• [REQUIREMENT]:
From the listing below, reproduce word for word the part that opens with the line containing "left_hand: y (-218" and closes with the line containing "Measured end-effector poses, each"; reproduce nothing else.

·····

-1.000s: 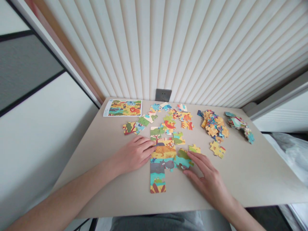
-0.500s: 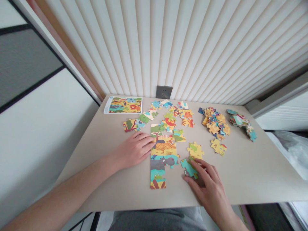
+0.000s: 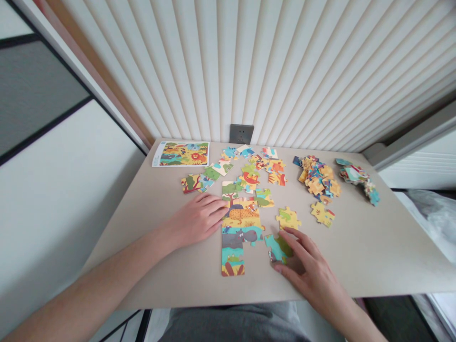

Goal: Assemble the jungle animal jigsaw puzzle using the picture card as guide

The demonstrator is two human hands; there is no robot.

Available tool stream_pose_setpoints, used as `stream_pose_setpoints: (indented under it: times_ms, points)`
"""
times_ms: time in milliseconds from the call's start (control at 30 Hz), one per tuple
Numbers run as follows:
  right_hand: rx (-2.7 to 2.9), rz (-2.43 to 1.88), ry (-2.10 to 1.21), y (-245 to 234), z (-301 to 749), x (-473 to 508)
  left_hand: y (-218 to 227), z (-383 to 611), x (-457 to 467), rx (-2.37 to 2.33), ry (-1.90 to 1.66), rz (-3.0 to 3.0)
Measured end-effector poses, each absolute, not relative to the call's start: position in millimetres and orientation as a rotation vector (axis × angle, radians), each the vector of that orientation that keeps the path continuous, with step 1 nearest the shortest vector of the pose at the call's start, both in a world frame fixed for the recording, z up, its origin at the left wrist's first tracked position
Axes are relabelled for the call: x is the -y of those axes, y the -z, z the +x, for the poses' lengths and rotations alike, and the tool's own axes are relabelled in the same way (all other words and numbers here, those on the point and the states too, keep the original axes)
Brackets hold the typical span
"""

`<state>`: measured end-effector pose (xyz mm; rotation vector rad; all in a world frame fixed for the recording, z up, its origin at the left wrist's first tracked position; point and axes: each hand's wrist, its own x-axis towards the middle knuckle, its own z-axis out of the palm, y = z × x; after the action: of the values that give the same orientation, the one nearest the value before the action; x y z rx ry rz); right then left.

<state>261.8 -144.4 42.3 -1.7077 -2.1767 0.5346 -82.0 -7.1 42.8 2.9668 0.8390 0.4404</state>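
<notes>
My left hand (image 3: 199, 219) lies flat on the table, its fingertips at the left edge of the joined jigsaw section (image 3: 233, 240). That section shows a leopard, a hippo and a crocodile. My right hand (image 3: 308, 263) has a teal and green puzzle piece (image 3: 276, 248) between thumb and fingers, low at the table just right of the joined section, with a gap between them. A yellow puzzle piece with a green patch (image 3: 288, 218) lies just beyond my right fingertips. A green tree piece (image 3: 264, 198) sits against the upper right of the joined section.
The printed reference picture (image 3: 183, 154) lies at the table's back left. Loose pieces (image 3: 272, 166) are spread behind the joined section. Two heaps, one mostly yellow (image 3: 318, 178) and one mixed (image 3: 356, 175), stand to the right, near a single yellow piece (image 3: 322, 214). A wall socket (image 3: 241, 134) is behind.
The teal and green piece, tilted in my right fingers before, now looks flatter and has turned slightly, with more of its surface showing. My left hand stays in place. The view has shifted slightly.
</notes>
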Motion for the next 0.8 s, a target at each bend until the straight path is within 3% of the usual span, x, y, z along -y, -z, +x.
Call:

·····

• [COMPLETED EXERCISE]:
  left_hand: y (-218 to 227), z (-383 to 611), x (-457 to 467), rx (-2.37 to 2.33), ry (-1.90 to 1.66), rz (-3.0 to 3.0)
Measured end-effector poses, each absolute, not relative to the call's start: position in millimetres and orientation as a rotation vector (axis × angle, radians), each the vector of that orientation that keeps the path continuous, with step 1 nearest the shortest vector of the pose at the call's start, both in a world frame fixed for the recording, z up, its origin at the left wrist's first tracked position

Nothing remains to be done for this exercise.